NPTL (Native POSIX Threading Library) Tests and Trace

pingouin


NPTL Test Campaign #2

~ Final Report ~


gnou
  

 Introduction

 

This report comes as a conclusion for the NPTL Tests and Trace project (http://nptl.bullopensource.org). It is designed to be a tutorial on testing the NPTL (but it is not restricted to NPTL, it can be used for testing any POSIX implementation), and it uses information about our second test campaign to illustrate the tutorial. It also summarizes our activity since the beginning of our project.

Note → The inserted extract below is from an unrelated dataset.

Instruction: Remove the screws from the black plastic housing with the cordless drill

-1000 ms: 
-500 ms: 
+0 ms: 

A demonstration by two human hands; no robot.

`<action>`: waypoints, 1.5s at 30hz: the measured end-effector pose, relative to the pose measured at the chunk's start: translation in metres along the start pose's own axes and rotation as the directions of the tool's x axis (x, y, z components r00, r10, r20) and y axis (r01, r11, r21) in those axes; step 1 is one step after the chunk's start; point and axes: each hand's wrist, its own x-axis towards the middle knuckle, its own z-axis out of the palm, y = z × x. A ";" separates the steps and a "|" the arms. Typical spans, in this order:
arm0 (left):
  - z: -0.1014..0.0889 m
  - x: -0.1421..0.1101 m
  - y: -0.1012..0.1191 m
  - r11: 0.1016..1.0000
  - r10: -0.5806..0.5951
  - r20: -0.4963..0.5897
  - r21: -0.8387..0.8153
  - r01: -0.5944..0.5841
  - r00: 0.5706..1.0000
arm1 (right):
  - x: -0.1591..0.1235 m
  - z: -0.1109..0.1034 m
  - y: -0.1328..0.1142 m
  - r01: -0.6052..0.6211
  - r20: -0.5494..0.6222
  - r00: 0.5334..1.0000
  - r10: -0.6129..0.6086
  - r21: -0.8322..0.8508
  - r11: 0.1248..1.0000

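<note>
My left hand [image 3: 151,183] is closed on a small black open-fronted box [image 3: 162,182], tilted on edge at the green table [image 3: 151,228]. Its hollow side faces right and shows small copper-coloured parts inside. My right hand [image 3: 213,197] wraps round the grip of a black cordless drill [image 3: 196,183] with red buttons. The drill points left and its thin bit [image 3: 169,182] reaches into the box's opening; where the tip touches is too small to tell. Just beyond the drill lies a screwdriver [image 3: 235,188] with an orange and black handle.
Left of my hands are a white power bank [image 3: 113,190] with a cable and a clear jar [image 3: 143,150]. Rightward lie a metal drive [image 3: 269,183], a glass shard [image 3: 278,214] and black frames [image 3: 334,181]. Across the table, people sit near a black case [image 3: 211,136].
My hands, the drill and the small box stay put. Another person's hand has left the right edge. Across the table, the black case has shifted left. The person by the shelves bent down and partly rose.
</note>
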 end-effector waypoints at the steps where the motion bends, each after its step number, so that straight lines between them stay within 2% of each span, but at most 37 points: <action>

This report is focused on the Test activity of the project. You can find information about the NPTL Trace tool on the dedicated website (http://nptltracetool.sourceforge.net) and in the paper we presented at the Ottawa Linux Symposium (proceedings are available here: http://www.linuxsymposium.org/2005/). Note that that paper also deals with the Test activity.

 

 Conclusions on RHEL4 u2 NPTL Component.

 

Here is the list of problems the testsuite has shown, when run on a box powered by two 3GHz Hyperthreaded i686 CPU. If you are interested in building the same list for another implementation, you can find an HOWTO in the next chapter in this report. The shown problems are not critical, but one should know that there are some divergences between NPTL (or in many case, the Linux kernel NPTL relyes on) and the POSIX standard.

This list won't be updated, because it would mean a lot of work to keep current with both the NPTL evolution and the POSIX standard corrigenda, and we cannot afford this work.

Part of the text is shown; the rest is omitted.